Can you contract out of proportionate liability in a commercial contract?
What is proportionate liability?
Proportionate liability is a concept that legal responsibility for loss should be allocated to the defendant according to their contribution to the loss.
When was the proportionate liability scheme introduced in Australia?
Following the 2002 Review of the Law of Negligence, the Ipp Report suggested various negligence reforms. This report was initiated following the rising costs of liability insurance from 1999 to 2002.(1) One of the changes saw the introduction of proportionate liability legislative schemes.
While most Australian states will allow parties to contract out of proportionate liability in commercial contracts where loss results from a ‘failure to take care’, Queensland, under section 7(3) of the Civil Liability Act 2003 (Qld), is the only state which expressly prohibits this.
What is Queensland’s legislative approach to proportionate liability?
In Queensland, a defendant cannot escape proportionate liability for a breach of contract that results in economic loss or property damage if the defendant owed a duty to take care to the plaintiff (usually an implied term of the contract).
It is important for parties in commercial contracts to be aware that they may still be liable for a plaintiff’s loss due to a breach of contract pursuant to the proportionate liability provisions in the Civil Liability Act 2003 (Qld). This may apply even if a party can rely on an indemnity clause and an exclusion of proportionate liability has been drafted into the agreement to relinquish responsibility.
Who can be held proportionately liable?
Under section 31 of the Civil Liability Act 2003 (Qld) a defendant who is a ‘concurrent wrongdoer’ must only be held proportionately liable for a plaintiff’s loss. This means that a plaintiff cannot sue and claim 100% of the damages from one individual party when numerous parties have been responsible for ‘multiple causes’ of the loss.
How did plaintiffs bring action prior to the Civil Liability Act?
Prior to the commencement of the Civil Liability Act, it was commonplace for plaintiffs to bring actions against one of multiple wrongdoers, usually insurance companies or the party with the ‘deepest pockets’. It was then up to the defendant to sue the other parties who contributed to the loss.

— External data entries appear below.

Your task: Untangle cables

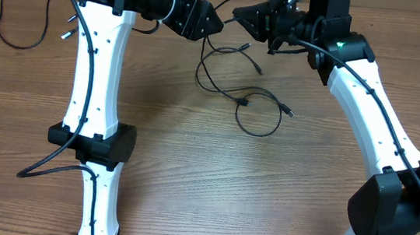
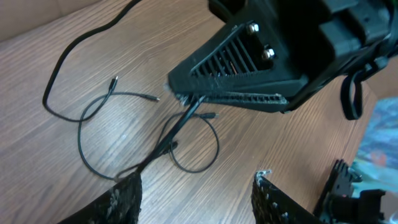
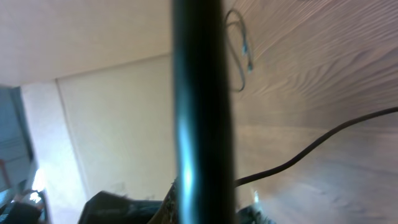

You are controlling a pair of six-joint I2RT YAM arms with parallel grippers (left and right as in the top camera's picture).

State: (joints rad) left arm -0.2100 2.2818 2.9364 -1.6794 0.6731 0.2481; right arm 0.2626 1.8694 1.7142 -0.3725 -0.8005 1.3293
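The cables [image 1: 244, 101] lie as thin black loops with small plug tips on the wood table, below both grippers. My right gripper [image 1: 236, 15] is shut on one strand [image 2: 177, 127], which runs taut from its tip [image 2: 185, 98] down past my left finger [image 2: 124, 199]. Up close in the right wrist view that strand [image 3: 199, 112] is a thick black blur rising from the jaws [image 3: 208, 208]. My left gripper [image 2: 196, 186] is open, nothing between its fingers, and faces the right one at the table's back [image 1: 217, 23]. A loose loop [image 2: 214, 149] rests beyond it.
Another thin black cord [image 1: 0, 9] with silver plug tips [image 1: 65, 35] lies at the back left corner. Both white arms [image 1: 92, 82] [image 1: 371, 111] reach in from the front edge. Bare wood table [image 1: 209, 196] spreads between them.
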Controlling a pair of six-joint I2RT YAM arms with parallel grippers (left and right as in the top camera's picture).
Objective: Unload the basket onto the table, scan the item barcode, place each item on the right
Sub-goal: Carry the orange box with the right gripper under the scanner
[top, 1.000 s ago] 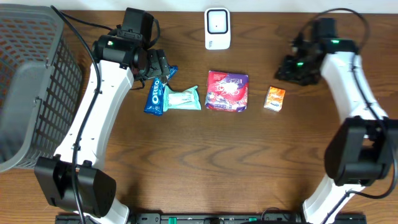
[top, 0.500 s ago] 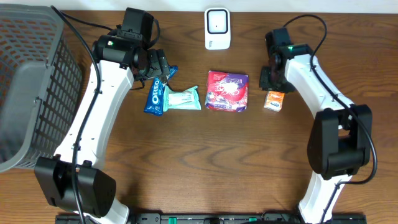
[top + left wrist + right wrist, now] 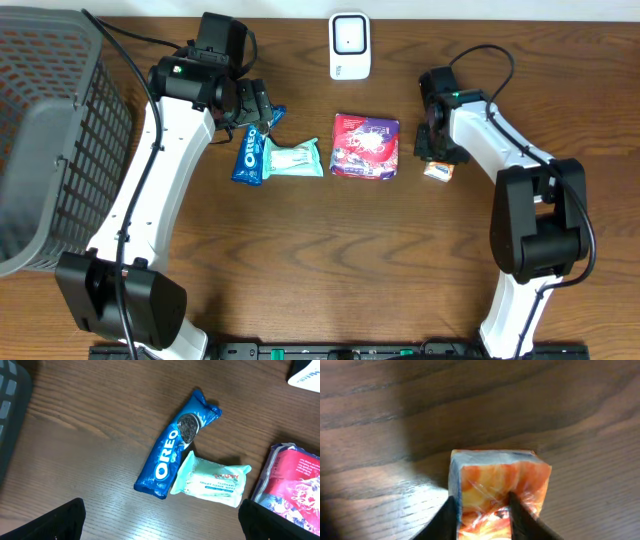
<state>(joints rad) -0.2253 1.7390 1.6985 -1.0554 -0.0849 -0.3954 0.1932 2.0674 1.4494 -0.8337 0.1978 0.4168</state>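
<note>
A small orange packet (image 3: 495, 477) lies on the wooden table, right of a red and purple pouch (image 3: 366, 146). My right gripper (image 3: 482, 515) is down over the orange packet (image 3: 438, 171), its two fingers pinching the wrapper from both sides. The white scanner (image 3: 349, 45) stands at the back middle of the table. Over the blue Oreo pack (image 3: 175, 450) hovers my left gripper (image 3: 162, 522), wide open and holding nothing. A mint-green tissue pack (image 3: 212, 480) lies beside the Oreo pack.
A large grey mesh basket (image 3: 40, 130) fills the left side of the table. The left arm (image 3: 160, 170) stretches from the front edge to the back left. Cables run behind both arms.
The right arm swung in from the back right and came down over the orange packet, and its jaws narrowed onto it. The left arm stayed still.
</note>
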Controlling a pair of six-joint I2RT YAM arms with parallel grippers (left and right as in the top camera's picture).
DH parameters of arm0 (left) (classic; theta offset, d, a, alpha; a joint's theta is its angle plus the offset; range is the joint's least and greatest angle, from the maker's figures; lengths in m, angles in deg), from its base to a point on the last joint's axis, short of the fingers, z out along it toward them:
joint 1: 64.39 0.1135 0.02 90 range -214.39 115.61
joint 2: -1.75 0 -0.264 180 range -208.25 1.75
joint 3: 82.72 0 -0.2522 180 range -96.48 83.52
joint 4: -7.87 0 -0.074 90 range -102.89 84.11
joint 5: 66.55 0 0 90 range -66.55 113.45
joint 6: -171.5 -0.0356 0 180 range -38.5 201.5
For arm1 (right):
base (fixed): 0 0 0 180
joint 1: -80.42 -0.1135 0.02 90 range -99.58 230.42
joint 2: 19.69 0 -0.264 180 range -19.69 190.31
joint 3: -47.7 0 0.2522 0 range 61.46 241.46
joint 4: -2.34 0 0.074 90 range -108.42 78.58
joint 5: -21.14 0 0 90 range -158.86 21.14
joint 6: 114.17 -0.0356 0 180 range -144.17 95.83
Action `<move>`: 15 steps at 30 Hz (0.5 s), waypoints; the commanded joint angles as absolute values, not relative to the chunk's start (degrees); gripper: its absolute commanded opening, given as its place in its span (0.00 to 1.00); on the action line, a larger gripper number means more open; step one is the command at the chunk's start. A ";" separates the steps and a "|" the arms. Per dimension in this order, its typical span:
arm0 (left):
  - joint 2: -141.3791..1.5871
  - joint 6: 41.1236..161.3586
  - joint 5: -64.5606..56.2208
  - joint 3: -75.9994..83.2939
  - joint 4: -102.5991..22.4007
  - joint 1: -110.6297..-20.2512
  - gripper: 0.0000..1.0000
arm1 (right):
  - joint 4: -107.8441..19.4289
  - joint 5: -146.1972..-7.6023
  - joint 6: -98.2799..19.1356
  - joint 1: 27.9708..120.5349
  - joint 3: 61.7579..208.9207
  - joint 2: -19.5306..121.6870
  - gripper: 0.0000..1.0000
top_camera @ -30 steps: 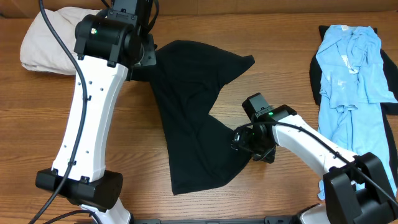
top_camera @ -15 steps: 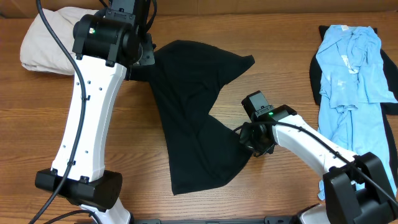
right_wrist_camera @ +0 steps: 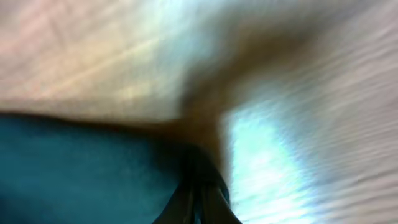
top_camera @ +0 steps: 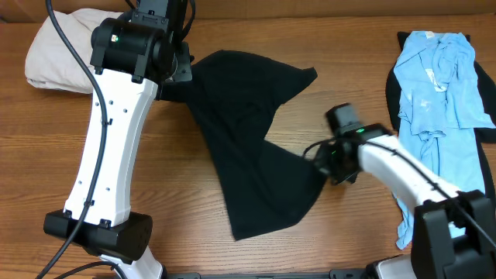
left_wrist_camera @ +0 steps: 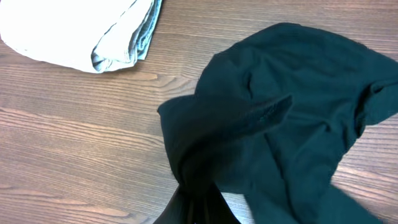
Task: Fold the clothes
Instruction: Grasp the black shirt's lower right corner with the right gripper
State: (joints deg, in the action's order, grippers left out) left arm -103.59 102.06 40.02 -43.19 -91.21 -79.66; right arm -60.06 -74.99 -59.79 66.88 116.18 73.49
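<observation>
A black garment point(top_camera: 248, 132) lies crumpled across the middle of the wooden table. My left gripper point(top_camera: 177, 79) is at its far left corner, shut on a bunched fold of the cloth. In the left wrist view that bunch point(left_wrist_camera: 198, 186) runs down into the closed fingers point(left_wrist_camera: 214, 214). Shut on the garment's right edge, my right gripper point(top_camera: 322, 160) holds the cloth stretched toward it. The right wrist view is motion-blurred; dark cloth point(right_wrist_camera: 81, 168) fills its left and meets the closed gripper point(right_wrist_camera: 200, 202).
A folded cream cloth point(top_camera: 58, 50) sits at the far left corner, also in the left wrist view point(left_wrist_camera: 74, 31). A light blue shirt point(top_camera: 438, 85) lies along the right edge on top of another dark piece point(top_camera: 486, 133).
My right gripper has shut on the black garment's right edge and moved to the right, dragging the lower part of the cloth with it. The left arm has stayed put.
</observation>
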 commanded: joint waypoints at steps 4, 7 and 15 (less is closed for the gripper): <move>-103.92 101.47 38.32 -35.13 -87.34 -79.42 0.04 | -62.91 -78.83 -47.53 83.12 128.12 73.65 0.04; -103.92 101.71 36.13 -30.84 -84.00 -79.42 0.04 | -65.68 -80.39 -45.32 87.14 132.47 73.65 0.04; -103.92 102.32 32.75 -22.38 -75.67 -79.46 0.04 | -79.78 -82.44 -41.17 88.23 144.14 73.19 0.61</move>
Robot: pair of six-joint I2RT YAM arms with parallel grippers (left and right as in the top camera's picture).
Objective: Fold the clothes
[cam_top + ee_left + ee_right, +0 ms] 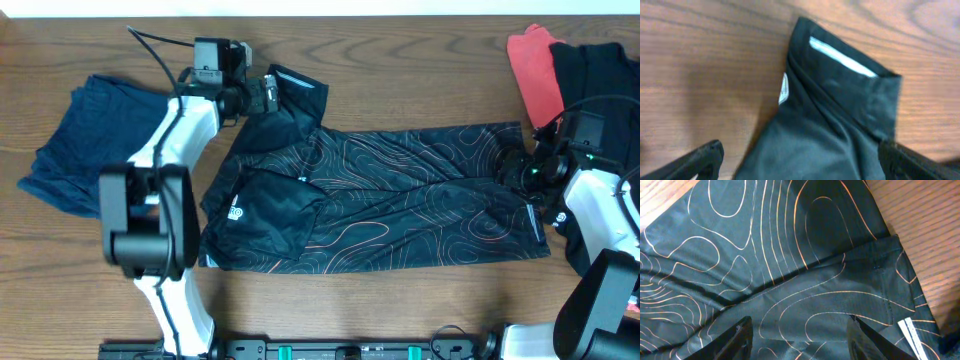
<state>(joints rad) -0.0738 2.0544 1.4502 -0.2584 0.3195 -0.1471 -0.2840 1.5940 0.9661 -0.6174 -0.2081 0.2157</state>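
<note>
One broad brown wood-grain table [400,310] carries everything. Across its middle lies the long black sports jersey with thin orange contour lines [420,200], spread flat and partly folded. Its long axis runs left to right, with a plain black flap reaching toward the far left corner. A crumpled navy garment [80,140] sits at the left, just beside the jersey. A red garment [535,70] and a plain black garment [600,60] are heaped at the far right.

Each arm stands at one end of that axis. The left tool [800,152] hangs over the far-left flap with its fingers spread wide. The dark cloth lies between them, but nothing is pinched. The right tool [800,327] hovers over the right end of the jersey, its fingers also apart above flat patterned cloth, gripping nothing.

The flap's hemmed edge, with a thin white strip [840,57], points away from the left tool toward the far side.

Any fold of the flap therefore seems to belong to the left arm, with the cloth drawn nearward. The right hem lies nearest the right arm.
</note>
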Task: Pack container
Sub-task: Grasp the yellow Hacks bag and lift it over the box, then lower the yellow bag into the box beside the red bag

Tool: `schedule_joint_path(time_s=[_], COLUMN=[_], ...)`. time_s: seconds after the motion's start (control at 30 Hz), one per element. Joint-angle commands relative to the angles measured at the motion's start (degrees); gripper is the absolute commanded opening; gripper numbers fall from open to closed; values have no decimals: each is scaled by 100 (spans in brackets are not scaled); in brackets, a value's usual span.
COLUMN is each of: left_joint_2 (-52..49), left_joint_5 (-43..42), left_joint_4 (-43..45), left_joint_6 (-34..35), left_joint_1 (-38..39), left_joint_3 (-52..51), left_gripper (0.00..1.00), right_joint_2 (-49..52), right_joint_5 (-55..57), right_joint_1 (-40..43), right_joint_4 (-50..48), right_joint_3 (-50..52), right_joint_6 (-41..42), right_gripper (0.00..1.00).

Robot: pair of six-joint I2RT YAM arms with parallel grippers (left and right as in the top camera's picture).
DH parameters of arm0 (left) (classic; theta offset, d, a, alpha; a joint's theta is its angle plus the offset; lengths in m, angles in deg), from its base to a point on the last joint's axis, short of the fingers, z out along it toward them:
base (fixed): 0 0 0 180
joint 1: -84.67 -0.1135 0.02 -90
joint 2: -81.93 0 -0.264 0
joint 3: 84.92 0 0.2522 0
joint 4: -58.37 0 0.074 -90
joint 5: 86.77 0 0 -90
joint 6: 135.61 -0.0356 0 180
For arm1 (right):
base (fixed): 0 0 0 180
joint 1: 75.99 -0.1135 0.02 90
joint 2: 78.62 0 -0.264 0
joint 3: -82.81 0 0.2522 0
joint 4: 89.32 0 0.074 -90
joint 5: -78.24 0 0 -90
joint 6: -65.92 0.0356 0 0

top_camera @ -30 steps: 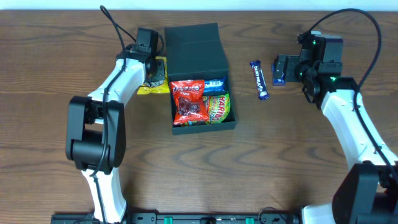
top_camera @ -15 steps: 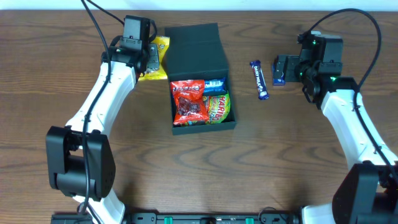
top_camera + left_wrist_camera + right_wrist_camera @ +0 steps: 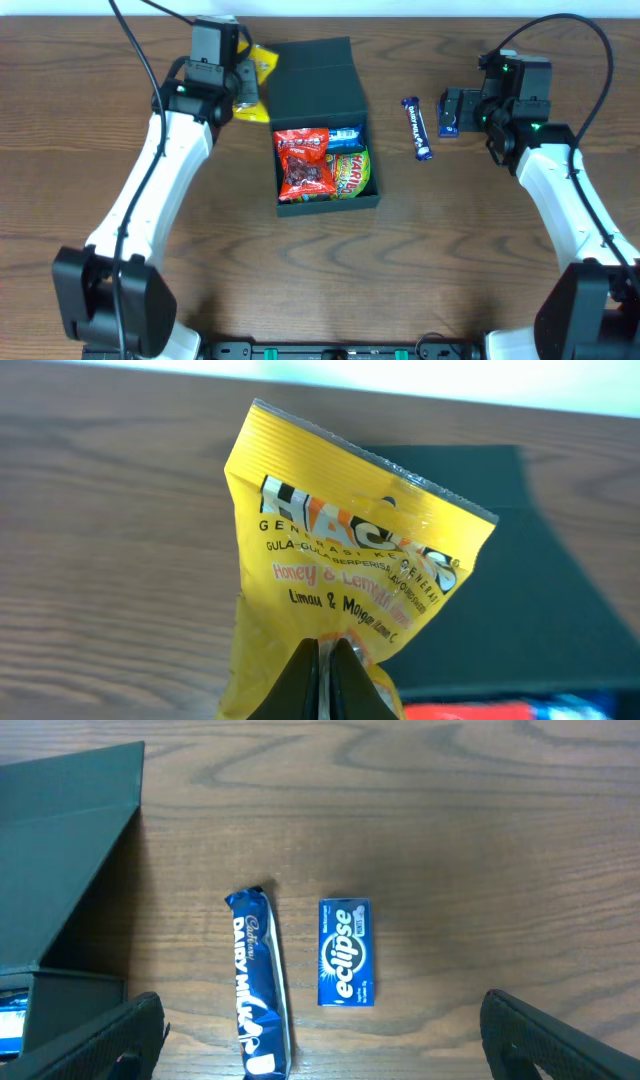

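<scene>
The container [image 3: 362, 195] is a dark teal box at the table's middle with its flap lid [image 3: 313, 80] open toward the back. A red packet [image 3: 305, 165], a green-yellow packet [image 3: 351, 173] and a blue packet [image 3: 346, 135] lie inside. My left gripper [image 3: 245, 88] is shut on a yellow candy packet [image 3: 340, 570] and holds it up at the lid's left edge [image 3: 500, 550]. My right gripper [image 3: 450, 112] is open above a blue Eclipse box [image 3: 346, 952], with a blue Dairy Milk bar [image 3: 258, 982] to its left.
The Dairy Milk bar [image 3: 418, 128] lies on the wood between the container and my right arm. The container's lid also shows at the left of the right wrist view [image 3: 60, 860]. The table's white back edge runs along the top.
My left gripper has lifted the yellow packet off the table and carried it back and up, beside the open lid. The right arm has not moved.
</scene>
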Motion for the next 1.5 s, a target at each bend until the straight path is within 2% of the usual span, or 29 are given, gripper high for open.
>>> schedule_joint_path(time_s=[0.0, 0.33, 0.73, 1.0, 1.33, 1.47], left_joint_2=[109, 105, -234, -472, -522, -754], left_joint_5=[-350, -529, -796, -931, 448, 525], left_joint_4=[-111, -492, -774, -791, -1283, -1272], left_joint_6=[238, 1543, 2535, 2527, 2529, 2529], left_joint_1=[424, 1674, 2201, 2245, 2225, 2218], left_joint_3=[24, 22, 20, 20, 2, 0], left_gripper=[6, 6, 6, 6, 6, 6], right_joint_2=[4, 4, 4, 4, 4, 4], right_joint_5=[17, 17, 17, 17, 17, 17], right_joint_1=[72, 72, 72, 72, 72, 72], right_joint_4=[-20, -13, -13, 13, 31, 33], right_joint_3=[-66, -66, -66, -66, -66, -66], right_joint_6=[72, 70, 68, 66, 68, 68], right_gripper=[99, 99, 99, 99, 99, 99])
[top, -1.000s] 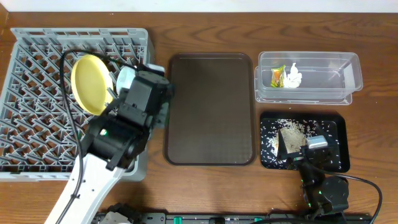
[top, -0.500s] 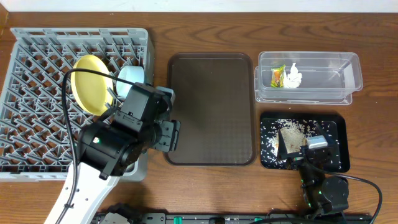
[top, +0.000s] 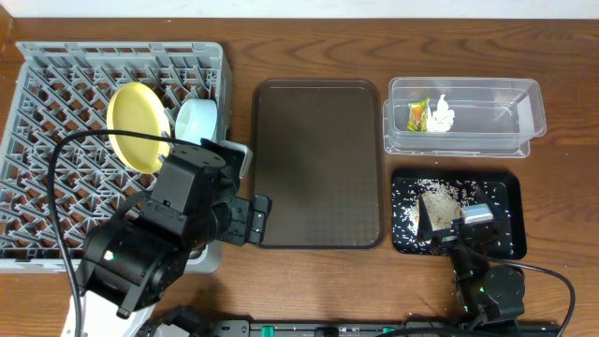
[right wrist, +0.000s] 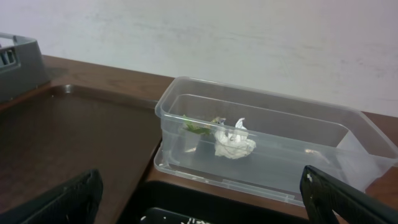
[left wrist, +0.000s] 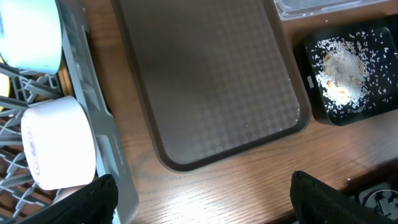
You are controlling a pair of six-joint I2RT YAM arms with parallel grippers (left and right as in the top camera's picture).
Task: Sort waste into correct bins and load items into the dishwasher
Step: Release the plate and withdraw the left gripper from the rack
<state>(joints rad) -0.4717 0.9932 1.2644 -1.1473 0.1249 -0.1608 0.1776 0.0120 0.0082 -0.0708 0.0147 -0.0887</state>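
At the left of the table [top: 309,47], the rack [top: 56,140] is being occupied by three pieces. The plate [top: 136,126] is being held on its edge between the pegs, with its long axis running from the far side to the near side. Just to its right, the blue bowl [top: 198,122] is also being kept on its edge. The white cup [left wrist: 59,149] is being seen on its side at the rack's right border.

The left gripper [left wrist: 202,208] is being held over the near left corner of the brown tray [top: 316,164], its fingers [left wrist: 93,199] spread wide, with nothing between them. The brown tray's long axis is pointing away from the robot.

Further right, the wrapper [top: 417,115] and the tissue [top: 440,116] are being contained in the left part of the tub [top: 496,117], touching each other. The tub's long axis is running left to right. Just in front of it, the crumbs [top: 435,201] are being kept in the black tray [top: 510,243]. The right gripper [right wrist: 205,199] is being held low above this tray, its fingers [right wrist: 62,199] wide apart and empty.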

The Civil Liability Act, however, changed this and instead placed an onus on plaintiffs under s32 to bring an action for economic loss or property damage against all ‘concurrent wrongdoers’ in the same action. This was to reduce litigation and to avoid multiple proceedings in respect of the same loss.
What is a concurrent wrongdoer?
A concurrent wrongdoer is defined in s 30 of the Civil Liability Act as:
a person who is 1 of 2 or more persons whose acts or omissions caused, independently of each other, the loss or damage that is the subject of the claim.
What if a concurrent wrongdoer is insolvent?
The Civil Liability Act also provides that it does not matter that a concurrent wrongdoer is insolvent, is being wound up, has ceased to exist or has died.
Concurrent wrongdoers and proportionate liability is discussed further in the 2013 High Court of Australia case of Hunt & Hunt v Mitchell Morgan Nominees Pty Ltd  HCA 10.
S 7(3) of the Civil Liability Act 2003 (Qld)
While most states allow parties to contract out of the statutory proportionate liability regime, Queensland’s Civil Liability Act prohibits parties from making “express provision for their rights, obligations and liabilities under the contract” in relation to proportionate liability.
It has been suggested that it may still be possible to exclude proportionate liability in Queensland by drafting an exclusion clause whereby the parties agree that the person being indemnified owes no duty of care to the plaintiff in an attempt to circumvent s28 and 29, Chapter 2 of the Civil Liability Act which only applies when an action is brought that is concurrent and coextensive in contract and tort (negligence).